Envoyez-nous bientôt le marquis d’Adhémar ; songez à la joie ; renoncez à la repentance ; portez-vous bien ; pensez quelquefois à moi, et comptez sur ma parfaite estime.


Wilhelmine.

2190. — À M. DARGET.
À Berlin, 18 février 1754.

Mon cher ami, j’ai compté sans mon hôte, et cet hôte est un diable qui ne me laisse pas compter sur un moment.


Durum sed levius fit patientia
Quidquid corrigere est nefas
[2] !


Peut-être serai-je en état de partir lundi ou mardi. Le Fils de l’homme dit que nous ne savons ni le jour ni l’heure. Je vous supplie de présenter mes remerciements à M. Fredersdorff, pour ses attentions obligeantes dont je profiterai aussitôt qu’il me sera possible. Je ne sais point par moi-même, depuis deux jours, comment va milord Tyrconnell, parce que j’ai gardé le lit : on dit qu’il va mieux ; mais quel mieux ? Mon pis, à moi, est de n’être pas à Potsdam : car, vous m’en croirez si vous voulez, ce n’est pas pour Mme  Bock que je suis venu dans ce pays-ci, et que j’ai quitté, à mon âge, ma patrie et mes amis. Ménagez votre santé, mon cher ami, et que le roi conserve la sienne. C’est un bien fort au-dessus de tous les trônes de la terre.

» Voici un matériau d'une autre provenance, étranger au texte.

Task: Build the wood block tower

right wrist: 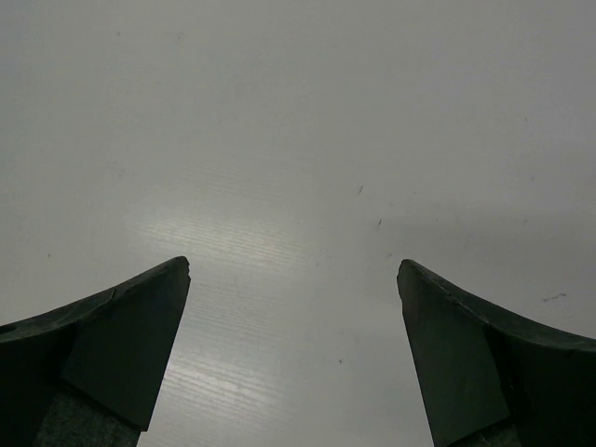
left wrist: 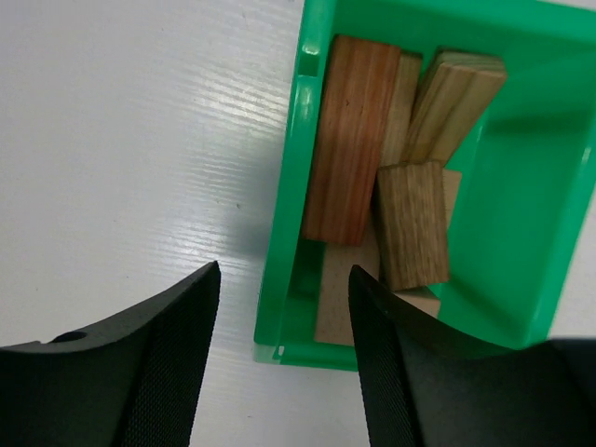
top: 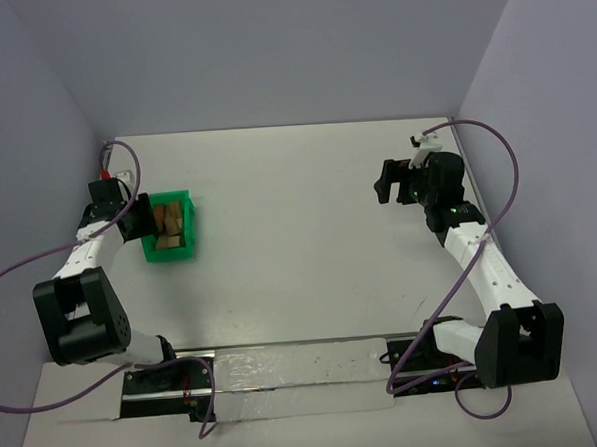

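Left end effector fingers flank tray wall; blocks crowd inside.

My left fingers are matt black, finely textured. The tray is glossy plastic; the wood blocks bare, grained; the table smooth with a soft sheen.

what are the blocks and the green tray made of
The blocks look like bare wood: straight grain lines show, one reddish-brown, the rest pale tan. The tray looks like moulded plastic, probably glossy: uniform bright green with light glinting on its rim.
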You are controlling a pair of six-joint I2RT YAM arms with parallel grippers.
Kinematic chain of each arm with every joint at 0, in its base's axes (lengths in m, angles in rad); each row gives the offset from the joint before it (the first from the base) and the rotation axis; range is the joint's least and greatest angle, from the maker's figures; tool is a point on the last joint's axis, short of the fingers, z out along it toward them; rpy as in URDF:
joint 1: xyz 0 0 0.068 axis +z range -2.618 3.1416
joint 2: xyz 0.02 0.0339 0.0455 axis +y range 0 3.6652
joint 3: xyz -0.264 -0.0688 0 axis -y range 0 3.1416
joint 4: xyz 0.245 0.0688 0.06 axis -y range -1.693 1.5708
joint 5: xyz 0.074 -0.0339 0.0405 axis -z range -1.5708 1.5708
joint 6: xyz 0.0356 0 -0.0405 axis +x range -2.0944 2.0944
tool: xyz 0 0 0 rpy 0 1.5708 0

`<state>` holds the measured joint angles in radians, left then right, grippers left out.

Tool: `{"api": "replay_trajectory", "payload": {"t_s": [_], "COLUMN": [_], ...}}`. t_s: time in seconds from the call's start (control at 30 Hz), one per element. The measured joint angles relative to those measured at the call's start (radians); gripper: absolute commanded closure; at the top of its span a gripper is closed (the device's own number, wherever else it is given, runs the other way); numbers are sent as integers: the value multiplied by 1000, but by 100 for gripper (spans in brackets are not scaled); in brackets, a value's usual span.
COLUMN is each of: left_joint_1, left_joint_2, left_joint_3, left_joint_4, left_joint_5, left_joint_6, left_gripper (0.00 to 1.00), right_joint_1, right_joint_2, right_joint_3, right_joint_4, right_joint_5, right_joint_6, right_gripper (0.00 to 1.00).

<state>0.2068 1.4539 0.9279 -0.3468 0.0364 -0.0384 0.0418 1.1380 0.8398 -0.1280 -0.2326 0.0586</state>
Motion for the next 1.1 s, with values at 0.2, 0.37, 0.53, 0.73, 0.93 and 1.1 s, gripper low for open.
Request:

Je vous embrasse avec une extrême impatience de vous voir.


2191. — À FREDERIC II, ROI DE PRUSSE.
1751.

Sire, eh bien ! Votre Majesté a raison, et la plus grande raison du monde ; et moi, à mon âge, j’ai un tort presque irréparable.

  1. Voyez la lettre 2167.
  2. Horace, livre Ier, ode xxiv, v. 19-20.